- Encouraging open communication often drives business strategy forward.
- Your response will ultimately determine how your brand is perceived, regardless of the situation.
- Holding up or delaying a project in order to deliver optimal results, can serve to enhance your vision and galvanise your team.
In a recent article ‘The Turnaround that Kept Spiderman on Broadway‘ published by the Harvard Business Review, authors Joe Frontiera and Dan Leidl highlight four key strategies that the producers of the broadway play Spider-Man: Turn Off the Dark employed in order to keep the production going and in the end make it a success.
Why is this relevant to me you ask? Although this example may not be specific to a corporate setting, the strategies which ‘saved the show’ are outlined below and adapted to be reflective of how they are applicable within a corporate context:
- Working together – Co-leading producers Jere Harris and Michael Cohl (both incredibly experienced and accomplished) managed to share the spotlight and push egos aside in order to work through the show’s early troubles. Although an unspoken issue in large organisations, the elements of tradition, personal ego, along with internal and external politics are often contributing factors to the reason projects stall, deals fall through and/or businesses fail. Where traditional corporate etiquette is to sweep these issues under the rug is it ultimately to the detriment of the broader business?
- Ignore the outside noise – Adding to their pressure, Mr Harris and Mr Cohl were also faced with a barrage of bad press about their seeming ‘impending failure’. Rather than go into panic mode, both producers were spurred to take action and fix the mistakes rather than continue on the path to failure. All too often the addage of ‘all publicity is good publicity’ is heresy within the world of business, especially with the advent of numerous instantaneous communication channels (e.g. email, social media, etc). While there have been a plethora of examples of social media nightmares (particularly within the consumer-driven retail sector) – often it is not the mistake, but rather the reaction and response to it that is the cause for damage to a brand. This culture of ‘living in fear’ of potential bad press and brand damage also has the potential to hinder business development and innovation.
- Listen to the customer – In order to combat potential failure, the co-producers halted production in order to revise the the show based on feedback received from focus groups. The fast paced nature of the digital economy, often results in pressure from both internal and external markets to implement now, and it’s often hard for businesses to slow down and assess what technologies are right for both themselves and their customers. This is particularly relevant to social media channels, where many companies have jumped on the bandwagon without really understanding how these channels work, what benefit they offer to their businesses and how they need to be managed. As demonstrated by Mr Harris and Mr Cohl, delaying and/or holding off a project to obtain quality insights or actually engage with key stakeholders for their input can pay off in dividends in the long term.

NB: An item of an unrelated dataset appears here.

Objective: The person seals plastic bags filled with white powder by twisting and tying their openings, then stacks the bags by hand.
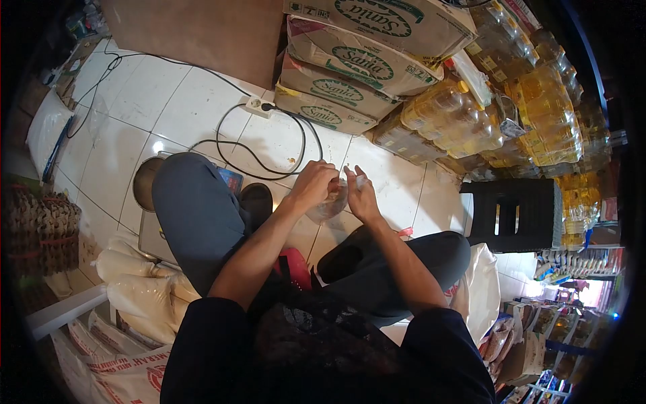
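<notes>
Above the tiled floor, between my knees, a clear plastic bag (328, 207) hangs below my two hands. My left hand (315, 183) is closed, its fingers pinching the upper part of the bag. Close beside it, my right hand (362, 195) is closed too, with thumb and fingers drawn together at the bag's top. What the bag contains is too unclear to tell. A pink and black item (294, 267) lies below my forearms, between my legs.
A socket block (259, 106) with a looped black cord (222, 145) lies ahead on the floor. Stacked cartons (336, 94) stand behind it. Packs of yellow oil bottles (457, 118) and a black plastic stool (515, 214) are on the right; filled bags (145, 296) on the left.
</notes>
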`<state>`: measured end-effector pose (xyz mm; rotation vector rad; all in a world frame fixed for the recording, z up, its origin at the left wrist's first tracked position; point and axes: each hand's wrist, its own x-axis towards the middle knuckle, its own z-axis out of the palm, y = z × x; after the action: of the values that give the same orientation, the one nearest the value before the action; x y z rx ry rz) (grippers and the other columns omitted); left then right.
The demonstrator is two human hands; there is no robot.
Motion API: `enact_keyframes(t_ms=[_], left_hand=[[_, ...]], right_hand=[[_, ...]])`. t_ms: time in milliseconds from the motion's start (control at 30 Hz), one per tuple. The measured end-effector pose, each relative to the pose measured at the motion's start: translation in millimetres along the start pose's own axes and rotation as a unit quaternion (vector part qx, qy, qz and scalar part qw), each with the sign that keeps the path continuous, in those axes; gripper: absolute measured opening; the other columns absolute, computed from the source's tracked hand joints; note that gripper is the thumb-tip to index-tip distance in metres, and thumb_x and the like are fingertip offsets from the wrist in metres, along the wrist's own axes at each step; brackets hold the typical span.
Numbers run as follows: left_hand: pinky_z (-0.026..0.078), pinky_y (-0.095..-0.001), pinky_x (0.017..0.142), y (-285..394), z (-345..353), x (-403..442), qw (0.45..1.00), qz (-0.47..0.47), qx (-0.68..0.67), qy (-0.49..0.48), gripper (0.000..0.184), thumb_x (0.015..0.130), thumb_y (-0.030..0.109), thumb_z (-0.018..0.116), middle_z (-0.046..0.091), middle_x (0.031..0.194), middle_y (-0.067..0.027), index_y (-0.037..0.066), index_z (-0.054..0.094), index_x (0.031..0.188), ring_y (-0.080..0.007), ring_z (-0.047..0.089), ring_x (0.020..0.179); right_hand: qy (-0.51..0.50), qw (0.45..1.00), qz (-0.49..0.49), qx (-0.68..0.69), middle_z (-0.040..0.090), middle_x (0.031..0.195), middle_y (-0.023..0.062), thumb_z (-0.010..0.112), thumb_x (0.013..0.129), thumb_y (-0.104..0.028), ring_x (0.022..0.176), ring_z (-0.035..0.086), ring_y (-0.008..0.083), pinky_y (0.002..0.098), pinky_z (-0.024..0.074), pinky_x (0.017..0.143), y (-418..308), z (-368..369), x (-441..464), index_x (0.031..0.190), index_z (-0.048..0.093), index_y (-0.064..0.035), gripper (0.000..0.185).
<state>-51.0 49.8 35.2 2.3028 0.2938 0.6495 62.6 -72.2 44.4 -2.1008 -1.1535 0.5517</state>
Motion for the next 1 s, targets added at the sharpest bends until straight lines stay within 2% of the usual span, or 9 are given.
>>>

- Stay imaginative – The scale and sensation of Spider-Man: Turn Off the Dark was beyond anything previously attempted on Broadway and ultimately it was the drive to realise this innovative vision that drove the success of the show. Similarly it is this commitment that needs to drive change within a business in order to transform within a rapidly evolving and increasingly competitive digital landscape. Where audiences, whether B2B, B2C, internal or external, are saturated with products and services, it those businesses that not only have the ability to think outside the box, but see through these innovations to completion that will survive.